Supercalifragilisticexpialidocious: Why Using the “Right” Readability Formula in Children’s Web Search Matters

Garrett Allen, Ashlee Milton, Katherine Landau Wright, Jerry Alan Fails, Casey Kennington, and Maria Soledad Pera. 2022. “Supercalifragilisticexpialidocious: Why Using the “Right” Readability Formula in Children’s Web Search Matters”. Full paper to appear in Proceedings of the 44th European Conference on Information Retrieval (ECIR ‘22).


Readability is a core component of information retrieval (IR) tools as the complexity of a resource directly affects its relevance: a resource is only of any use if the user is able to comprehend it. Even so, the connection between readability and IR is often overlooked. As a starting point towards advancing knowledge on the influence of readability on IR, we focus on Web search for children.
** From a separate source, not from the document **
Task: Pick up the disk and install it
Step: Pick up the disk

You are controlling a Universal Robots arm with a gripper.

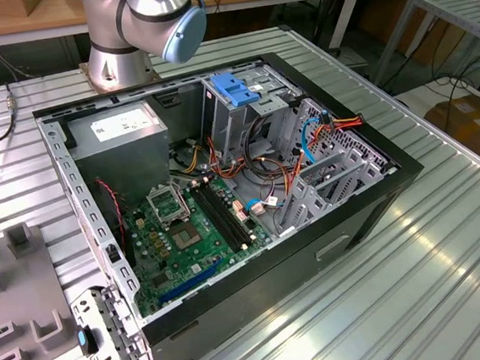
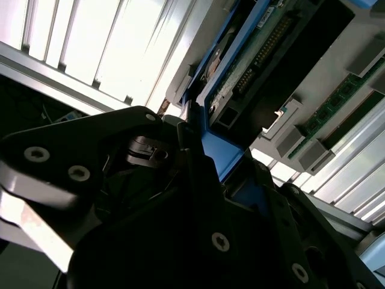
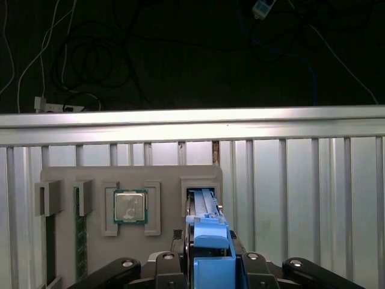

We first explore how traditional formulas–which are simple, efficient, and portable–fare when applied to estimating the readability of Web resources written in English targeting children. We then empirically show that readability can indeed sway children’s information access. Outcomes from our work reveal that: (i) for Web resources targeting children, a simple formula suffices as long as it considers contemporary terminology and audience requirements, and (ii) instead of turning to Flesch-Kincaid–a popular readability formula–the use of the “right” formula can shape Web search tools to best serve children. The work presented herein builds on three pillars: Target Audience, Application, and Expertise. It serves as a blueprint to identify readability estimation methods that best apply to and inform IR-related applications, serving varied audiences (e.g., users experiencing dyslexia and English language learners).